══ PROVIDED ENTRIES ══

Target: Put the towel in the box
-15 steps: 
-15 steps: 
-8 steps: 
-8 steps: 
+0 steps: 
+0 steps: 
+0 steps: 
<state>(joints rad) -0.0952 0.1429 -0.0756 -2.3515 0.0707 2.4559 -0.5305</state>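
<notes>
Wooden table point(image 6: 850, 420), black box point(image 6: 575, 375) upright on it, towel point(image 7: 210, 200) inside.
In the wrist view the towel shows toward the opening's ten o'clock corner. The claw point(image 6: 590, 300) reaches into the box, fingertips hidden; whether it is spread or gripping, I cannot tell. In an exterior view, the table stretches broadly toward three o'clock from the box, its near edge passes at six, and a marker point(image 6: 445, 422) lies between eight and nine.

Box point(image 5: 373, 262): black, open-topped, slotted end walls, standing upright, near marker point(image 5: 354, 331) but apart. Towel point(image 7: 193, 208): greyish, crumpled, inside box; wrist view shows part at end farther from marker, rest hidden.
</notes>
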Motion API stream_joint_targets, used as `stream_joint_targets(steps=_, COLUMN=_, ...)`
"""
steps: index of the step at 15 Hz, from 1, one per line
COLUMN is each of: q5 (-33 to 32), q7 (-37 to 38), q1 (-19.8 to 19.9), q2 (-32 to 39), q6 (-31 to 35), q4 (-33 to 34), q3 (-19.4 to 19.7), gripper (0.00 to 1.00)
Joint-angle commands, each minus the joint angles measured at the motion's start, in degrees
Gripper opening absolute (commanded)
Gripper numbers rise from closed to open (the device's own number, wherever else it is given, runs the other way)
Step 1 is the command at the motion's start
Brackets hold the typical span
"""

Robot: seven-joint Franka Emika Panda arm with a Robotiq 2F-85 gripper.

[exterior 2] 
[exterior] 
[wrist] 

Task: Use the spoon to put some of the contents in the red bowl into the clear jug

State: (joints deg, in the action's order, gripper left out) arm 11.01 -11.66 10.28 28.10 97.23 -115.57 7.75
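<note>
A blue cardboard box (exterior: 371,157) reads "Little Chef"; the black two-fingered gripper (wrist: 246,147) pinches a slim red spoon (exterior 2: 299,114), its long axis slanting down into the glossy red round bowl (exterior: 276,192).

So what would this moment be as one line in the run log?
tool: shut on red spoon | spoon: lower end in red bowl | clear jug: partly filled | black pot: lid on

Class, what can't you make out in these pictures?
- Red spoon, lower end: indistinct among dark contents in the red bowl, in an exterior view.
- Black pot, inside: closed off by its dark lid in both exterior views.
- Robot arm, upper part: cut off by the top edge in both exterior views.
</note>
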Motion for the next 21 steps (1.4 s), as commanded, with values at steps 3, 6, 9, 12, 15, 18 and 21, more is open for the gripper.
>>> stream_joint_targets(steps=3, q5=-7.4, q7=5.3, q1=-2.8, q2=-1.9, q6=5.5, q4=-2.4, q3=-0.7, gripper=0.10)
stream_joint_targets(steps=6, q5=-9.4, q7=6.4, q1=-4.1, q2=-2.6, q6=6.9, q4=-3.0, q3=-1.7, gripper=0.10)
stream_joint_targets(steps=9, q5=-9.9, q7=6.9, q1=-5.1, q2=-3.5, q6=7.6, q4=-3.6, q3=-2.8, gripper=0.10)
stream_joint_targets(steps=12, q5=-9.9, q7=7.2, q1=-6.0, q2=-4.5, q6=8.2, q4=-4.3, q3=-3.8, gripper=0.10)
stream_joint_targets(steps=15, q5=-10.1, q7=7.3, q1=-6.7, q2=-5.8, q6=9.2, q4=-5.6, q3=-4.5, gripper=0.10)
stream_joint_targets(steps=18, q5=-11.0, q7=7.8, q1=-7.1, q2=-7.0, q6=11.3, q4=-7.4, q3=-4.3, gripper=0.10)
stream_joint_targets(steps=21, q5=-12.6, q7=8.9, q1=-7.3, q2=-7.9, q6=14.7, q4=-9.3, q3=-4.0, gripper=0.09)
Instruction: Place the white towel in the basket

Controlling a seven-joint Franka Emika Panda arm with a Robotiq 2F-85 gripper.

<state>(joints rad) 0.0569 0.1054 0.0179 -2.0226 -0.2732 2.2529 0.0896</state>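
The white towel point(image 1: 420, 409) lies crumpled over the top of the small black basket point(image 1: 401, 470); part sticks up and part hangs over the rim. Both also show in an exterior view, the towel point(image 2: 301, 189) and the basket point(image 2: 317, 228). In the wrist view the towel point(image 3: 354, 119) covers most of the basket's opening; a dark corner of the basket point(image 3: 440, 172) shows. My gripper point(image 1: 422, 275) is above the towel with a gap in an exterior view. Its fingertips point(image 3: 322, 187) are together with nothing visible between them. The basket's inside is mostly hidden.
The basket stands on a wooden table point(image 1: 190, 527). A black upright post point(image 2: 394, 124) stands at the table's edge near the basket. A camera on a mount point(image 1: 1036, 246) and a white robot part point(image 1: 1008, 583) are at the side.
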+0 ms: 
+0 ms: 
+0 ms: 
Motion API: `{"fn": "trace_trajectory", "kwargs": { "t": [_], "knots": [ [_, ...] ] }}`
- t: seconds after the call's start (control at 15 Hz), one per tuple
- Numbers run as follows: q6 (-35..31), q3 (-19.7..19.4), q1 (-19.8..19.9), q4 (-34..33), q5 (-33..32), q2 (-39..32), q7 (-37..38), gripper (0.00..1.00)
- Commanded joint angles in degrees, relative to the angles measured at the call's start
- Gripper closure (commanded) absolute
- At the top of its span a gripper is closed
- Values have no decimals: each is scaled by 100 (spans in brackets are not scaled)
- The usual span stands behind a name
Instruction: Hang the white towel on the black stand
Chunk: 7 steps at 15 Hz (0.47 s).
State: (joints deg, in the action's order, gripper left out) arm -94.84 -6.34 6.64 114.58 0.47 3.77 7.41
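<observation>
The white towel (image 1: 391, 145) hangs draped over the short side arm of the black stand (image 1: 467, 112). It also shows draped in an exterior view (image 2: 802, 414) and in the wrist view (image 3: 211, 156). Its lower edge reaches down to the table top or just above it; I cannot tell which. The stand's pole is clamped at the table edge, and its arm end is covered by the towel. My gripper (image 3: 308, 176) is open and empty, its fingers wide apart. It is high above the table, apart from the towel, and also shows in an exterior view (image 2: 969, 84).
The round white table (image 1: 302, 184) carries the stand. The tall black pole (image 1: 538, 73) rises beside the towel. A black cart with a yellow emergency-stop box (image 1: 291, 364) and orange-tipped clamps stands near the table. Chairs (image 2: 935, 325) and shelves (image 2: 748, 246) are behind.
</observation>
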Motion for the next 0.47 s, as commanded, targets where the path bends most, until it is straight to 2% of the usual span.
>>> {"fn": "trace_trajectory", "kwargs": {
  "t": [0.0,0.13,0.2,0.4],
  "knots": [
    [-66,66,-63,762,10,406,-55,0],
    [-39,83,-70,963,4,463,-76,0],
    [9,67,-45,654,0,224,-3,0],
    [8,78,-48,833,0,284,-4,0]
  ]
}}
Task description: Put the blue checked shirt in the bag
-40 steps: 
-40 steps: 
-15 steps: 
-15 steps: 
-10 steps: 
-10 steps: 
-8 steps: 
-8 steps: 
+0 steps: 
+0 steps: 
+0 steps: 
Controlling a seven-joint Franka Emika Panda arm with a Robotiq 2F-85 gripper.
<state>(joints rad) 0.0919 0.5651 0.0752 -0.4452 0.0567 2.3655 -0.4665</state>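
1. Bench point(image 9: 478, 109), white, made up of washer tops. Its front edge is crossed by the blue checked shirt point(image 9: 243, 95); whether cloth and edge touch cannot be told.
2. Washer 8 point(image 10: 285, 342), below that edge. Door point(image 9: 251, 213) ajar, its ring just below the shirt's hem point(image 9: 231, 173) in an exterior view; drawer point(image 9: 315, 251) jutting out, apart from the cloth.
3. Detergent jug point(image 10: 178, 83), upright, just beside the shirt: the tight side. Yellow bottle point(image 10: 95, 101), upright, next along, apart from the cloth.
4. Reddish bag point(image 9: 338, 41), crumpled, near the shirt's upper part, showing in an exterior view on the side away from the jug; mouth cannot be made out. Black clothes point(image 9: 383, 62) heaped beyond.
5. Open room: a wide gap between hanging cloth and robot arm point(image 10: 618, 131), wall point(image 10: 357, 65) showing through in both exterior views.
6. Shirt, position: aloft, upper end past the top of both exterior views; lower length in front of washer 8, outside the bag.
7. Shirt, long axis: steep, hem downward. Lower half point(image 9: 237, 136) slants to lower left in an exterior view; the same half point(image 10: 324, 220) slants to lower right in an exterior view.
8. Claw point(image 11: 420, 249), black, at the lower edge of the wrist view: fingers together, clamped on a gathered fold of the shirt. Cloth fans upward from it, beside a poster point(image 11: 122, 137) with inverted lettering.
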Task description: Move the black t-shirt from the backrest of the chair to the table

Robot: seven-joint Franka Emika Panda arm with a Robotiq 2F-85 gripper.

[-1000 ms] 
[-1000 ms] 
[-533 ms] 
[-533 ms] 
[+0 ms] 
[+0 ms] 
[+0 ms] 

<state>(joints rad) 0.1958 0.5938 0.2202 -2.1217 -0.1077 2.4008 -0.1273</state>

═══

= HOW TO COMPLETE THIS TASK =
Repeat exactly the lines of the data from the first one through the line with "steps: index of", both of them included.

= SOLUTION FOR THIS EXERCISE =
Target: Put the towel in the box
-15 steps: 
-15 steps: 
-8 steps: 
-8 steps: 
+0 steps: 
+0 steps: 
+0 steps: 
<state>(joints rad) -0.0952 0.1429 -0.0756 -2.3515 0.0707 2.4559 -0.5305</state>
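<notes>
Wooden table point(image 6: 850, 420), black box point(image 6: 575, 375) upright on it, towel point(image 7: 210, 200) inside.
In the wrist view the towel shows toward the opening's ten o'clock corner. The claw point(image 6: 590, 300) reaches into the box, fingertips hidden; whether it is spread or gripping, I cannot tell. In an exterior view, the table stretches broadly toward three o'clock from the box, its near edge passes at six, and a marker point(image 6: 445, 422) lies between eight and nine.

Box point(image 5: 373, 262): black, open-topped, slotted end walls, standing upright, near marker point(image 5: 354, 331) but apart. Towel point(image 7: 193, 208): greyish, crumpled, inside box; wrist view shows part at end farther from marker, rest hidden.
</notes>
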Motion API stream_joint_targets, used as `stream_joint_targets(steps=_, COLUMN=_, ...)`
"""
steps: index of the step at 15 Hz, from 1, one per line

This exercise requires nothing more.